*WORK INSTRUCTION*
Will you return, word for word, only the lines from the top of the data below down to and including the one with "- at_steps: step"?

*DATA*
------------

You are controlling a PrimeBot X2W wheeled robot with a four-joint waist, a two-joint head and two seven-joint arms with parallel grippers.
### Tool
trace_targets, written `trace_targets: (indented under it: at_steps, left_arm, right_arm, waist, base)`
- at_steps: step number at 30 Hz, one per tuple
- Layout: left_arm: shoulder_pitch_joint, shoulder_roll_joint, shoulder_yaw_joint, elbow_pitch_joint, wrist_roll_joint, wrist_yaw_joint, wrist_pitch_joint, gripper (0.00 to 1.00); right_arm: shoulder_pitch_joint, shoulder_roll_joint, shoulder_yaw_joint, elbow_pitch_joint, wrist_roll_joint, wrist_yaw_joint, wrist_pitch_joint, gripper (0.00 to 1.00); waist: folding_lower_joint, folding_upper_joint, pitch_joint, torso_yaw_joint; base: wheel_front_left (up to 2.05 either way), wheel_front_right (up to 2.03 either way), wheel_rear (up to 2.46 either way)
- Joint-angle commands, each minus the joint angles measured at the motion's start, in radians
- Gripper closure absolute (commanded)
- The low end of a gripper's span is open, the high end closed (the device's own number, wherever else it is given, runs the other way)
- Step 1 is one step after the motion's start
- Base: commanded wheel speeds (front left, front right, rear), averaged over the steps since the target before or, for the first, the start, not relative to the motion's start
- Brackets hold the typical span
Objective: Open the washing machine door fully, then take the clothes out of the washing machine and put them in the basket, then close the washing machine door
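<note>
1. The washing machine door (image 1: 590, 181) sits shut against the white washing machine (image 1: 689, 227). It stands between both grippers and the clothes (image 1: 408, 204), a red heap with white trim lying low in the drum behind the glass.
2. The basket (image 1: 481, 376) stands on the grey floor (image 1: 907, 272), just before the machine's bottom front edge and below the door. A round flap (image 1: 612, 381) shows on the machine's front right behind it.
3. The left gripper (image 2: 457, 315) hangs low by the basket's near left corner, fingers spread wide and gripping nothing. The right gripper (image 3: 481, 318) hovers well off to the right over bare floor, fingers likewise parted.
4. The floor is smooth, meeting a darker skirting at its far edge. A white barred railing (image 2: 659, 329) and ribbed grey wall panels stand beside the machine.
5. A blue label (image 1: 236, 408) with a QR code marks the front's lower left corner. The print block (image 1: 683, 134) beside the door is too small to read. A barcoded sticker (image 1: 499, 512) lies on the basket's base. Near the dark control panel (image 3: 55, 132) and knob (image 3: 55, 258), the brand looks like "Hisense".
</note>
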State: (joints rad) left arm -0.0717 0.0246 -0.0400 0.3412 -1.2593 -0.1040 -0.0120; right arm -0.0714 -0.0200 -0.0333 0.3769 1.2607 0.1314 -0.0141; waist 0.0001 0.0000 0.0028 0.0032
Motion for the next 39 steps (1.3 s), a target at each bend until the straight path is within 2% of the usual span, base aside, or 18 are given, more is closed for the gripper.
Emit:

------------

*OUTPUT FOR THIS EXERCISE*
You are controlling a PrimeBot X2W wheeled robot with a four-joint waist, a two-joint head and two seven-joint arms with parallel grippers.
### Tool
trace_targets, written `trace_targets: (indented under it: at_steps, left_arm, right_arm, waist, base)`
- at_steps: step number at 30 Hz, one per tuple

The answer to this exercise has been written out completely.